Open cell foam metal materials, including DUOCEL®, are manufactured in a variety of pore sizes. These sizes include 5 pores / inch (PPI), 10 PPI, 20 PPI, and 40 PPI. The advantage of having different pore sizes is that the material can be optimized for a variety of applications based on the pressure drop requirements and thermal performance of the heat exchanger. As an example, if high pressure drop is a major end-user requirement, a material of 40 PPI can be selected to provide a suitable pressure drop in view of the larger surface area. Conversely, with a 5 PPI material, the pressure drop is less, but with less heat transfer leading to lower performance. Therefore, the particular open cell foam metal material selected has considerations for pressure drop and heat transfer performance.

It is also possible to control the relative density of the open cell foam metal material, including DUOCEL®, for each of the above pore sizes. In other words, it is possible to add material to the individual interstitial membranes of open cell foam metal to create a relative density range. As an example, 5 PPI open cell foamed metal pieces can be varied at the individual interstitial level to increase the relative density range anywhere (relative to the weight of the solid alloy or the volume fraction of the metal) to a relative density of 3-20%. Can be achieved. Relative density, like PPI, can be changed as a design parameter to meet end-user requirements.

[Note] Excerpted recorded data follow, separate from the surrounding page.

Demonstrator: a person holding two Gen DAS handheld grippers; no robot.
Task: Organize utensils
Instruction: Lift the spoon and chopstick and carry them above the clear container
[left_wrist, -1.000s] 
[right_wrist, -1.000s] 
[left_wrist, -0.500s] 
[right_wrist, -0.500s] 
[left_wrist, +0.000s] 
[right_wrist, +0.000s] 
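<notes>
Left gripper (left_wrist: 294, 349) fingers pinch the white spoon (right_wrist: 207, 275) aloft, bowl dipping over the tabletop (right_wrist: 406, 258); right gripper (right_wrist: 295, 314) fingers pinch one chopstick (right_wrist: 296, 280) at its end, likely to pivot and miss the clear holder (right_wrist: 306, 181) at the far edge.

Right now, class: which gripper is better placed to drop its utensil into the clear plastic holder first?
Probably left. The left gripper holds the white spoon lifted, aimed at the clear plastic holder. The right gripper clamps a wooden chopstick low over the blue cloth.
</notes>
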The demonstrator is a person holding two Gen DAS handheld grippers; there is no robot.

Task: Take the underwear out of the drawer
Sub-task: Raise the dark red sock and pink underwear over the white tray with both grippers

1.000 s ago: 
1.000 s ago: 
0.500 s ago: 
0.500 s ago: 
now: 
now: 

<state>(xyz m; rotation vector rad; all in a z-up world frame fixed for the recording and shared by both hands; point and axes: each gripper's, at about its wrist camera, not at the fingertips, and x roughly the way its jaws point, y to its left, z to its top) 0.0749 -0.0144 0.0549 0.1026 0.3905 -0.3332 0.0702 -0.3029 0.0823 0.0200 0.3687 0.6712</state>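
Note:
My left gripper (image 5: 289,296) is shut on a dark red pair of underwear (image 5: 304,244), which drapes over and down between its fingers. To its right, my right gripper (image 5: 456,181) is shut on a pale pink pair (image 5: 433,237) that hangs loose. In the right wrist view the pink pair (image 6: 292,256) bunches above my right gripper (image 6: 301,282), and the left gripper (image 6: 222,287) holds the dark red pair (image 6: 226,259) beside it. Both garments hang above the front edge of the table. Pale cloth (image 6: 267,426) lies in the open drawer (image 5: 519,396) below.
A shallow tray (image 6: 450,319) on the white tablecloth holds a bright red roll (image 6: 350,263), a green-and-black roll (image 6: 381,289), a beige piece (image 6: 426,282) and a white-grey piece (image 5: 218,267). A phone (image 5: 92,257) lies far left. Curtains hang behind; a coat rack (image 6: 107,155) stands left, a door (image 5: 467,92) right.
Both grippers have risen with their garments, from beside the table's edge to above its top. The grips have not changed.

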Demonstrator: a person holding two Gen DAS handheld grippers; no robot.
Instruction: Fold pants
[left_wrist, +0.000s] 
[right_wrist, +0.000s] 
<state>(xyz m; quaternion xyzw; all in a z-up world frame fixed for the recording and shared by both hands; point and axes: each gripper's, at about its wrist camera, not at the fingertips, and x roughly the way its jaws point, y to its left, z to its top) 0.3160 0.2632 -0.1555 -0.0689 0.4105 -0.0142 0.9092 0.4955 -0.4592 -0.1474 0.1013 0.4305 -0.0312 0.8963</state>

With this design customization, open cell foam metal can also meet customer's precise pressure drop and thermal performance standards.

Some open cell foam metal materials such as DUOCEL® have been available for many years and can be customized to create high performance heat exchangers, such improved heat exchanger designs. And due to manufacturing costs, the product has become less desirable than the cheaper pin fin style heat exchange systems.

U.S. Pat. No. 3,616,814

Therefore, it is necessary to develop heat exchangers from open cell foam metal materials suitable for both high performance and affordable manufacturing such as DUOCEL®. In doing so, the use of such materials will be expanded to include jet engines, automobiles, and electronic cooling structures where high demand can be achieved with optimal manufacturability. In doing so, such materials can also directly compete with the 3D printed structures, CVD type, and pin fin type heat exchangers currently available in the aviation and space market segments where high demand throughput can be achieved.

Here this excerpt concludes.